*WHAT NEEDS TO BE DONE*. Only the lines running from the one with "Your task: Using" to the end of the listing should be returned, each exactly as it appears, with both ends kept.

*PROVIDED DATA*.
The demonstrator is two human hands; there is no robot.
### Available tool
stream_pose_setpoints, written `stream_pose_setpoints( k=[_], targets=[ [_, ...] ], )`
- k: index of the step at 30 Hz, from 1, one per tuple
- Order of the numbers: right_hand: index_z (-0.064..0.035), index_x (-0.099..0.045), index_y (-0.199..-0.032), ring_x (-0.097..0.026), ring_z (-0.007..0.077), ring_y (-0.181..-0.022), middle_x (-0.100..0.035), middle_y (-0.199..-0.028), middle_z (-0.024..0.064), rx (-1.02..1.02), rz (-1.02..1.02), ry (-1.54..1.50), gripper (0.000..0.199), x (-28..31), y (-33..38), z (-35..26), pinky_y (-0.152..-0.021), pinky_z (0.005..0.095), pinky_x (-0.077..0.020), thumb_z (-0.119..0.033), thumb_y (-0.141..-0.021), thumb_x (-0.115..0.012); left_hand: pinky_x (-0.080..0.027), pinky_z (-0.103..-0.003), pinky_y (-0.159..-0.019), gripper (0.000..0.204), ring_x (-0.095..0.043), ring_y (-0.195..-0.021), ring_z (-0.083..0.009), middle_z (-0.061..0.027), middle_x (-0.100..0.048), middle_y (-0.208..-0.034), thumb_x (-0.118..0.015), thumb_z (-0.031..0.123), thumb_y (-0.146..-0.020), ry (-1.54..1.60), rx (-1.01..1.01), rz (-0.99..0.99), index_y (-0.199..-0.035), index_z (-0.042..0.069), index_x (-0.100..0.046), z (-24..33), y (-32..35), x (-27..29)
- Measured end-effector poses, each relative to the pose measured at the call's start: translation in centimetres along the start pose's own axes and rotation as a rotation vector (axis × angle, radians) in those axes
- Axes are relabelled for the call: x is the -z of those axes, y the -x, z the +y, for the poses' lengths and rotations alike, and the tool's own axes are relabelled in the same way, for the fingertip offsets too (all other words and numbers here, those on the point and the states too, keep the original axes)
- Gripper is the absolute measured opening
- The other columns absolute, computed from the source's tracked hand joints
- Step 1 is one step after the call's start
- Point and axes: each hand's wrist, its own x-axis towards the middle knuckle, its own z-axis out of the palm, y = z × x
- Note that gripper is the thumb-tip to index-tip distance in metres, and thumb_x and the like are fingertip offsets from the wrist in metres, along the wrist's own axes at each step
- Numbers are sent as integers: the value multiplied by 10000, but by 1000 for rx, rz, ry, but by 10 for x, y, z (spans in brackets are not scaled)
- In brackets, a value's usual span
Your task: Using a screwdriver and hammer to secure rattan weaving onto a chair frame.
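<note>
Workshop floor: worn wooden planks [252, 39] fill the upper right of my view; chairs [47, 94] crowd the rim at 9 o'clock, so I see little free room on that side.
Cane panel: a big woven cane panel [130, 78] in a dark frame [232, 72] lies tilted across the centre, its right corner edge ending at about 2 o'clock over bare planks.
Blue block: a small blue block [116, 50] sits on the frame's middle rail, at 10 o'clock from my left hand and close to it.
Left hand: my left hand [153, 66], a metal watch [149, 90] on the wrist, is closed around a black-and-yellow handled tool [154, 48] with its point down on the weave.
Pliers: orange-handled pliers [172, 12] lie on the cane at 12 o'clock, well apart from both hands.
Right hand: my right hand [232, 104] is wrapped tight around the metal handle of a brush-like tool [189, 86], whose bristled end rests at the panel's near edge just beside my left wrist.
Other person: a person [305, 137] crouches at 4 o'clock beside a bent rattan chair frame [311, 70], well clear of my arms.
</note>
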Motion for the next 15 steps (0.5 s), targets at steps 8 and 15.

*ANSWER TO THIS EXERCISE*.
Your task: Using a screwdriver and hammer to secure rattan weaving onto a chair frame.
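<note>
Workshop floor: worn wooden planks [252, 39] fill the upper right of my view; chairs [47, 94] crowd the rim at 9 o'clock, so I see little free room on that side.
Cane panel: a big woven cane panel [130, 78] in a dark frame [232, 72] lies tilted across the centre, its right corner edge ending at about 2 o'clock over bare planks.
Blue block: a small blue block [116, 50] sits on the frame's middle rail, at 10 o'clock from my left hand and close to it.
Left hand: my left hand [153, 66], a metal watch [149, 90] on the wrist, is closed around a black-and-yellow handled tool [154, 48] with its point down on the weave.
Pliers: orange-handled pliers [172, 12] lie on the cane at 12 o'clock, well apart from both hands.
Right hand: my right hand [232, 104] is wrapped tight around the metal handle of a brush-like tool [189, 86], whose bristled end rests at the panel's near edge just beside my left wrist.
Other person: a person [305, 137] crouches at 4 o'clock beside a bent rattan chair frame [311, 70], well clear of my arms.
</note>
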Motion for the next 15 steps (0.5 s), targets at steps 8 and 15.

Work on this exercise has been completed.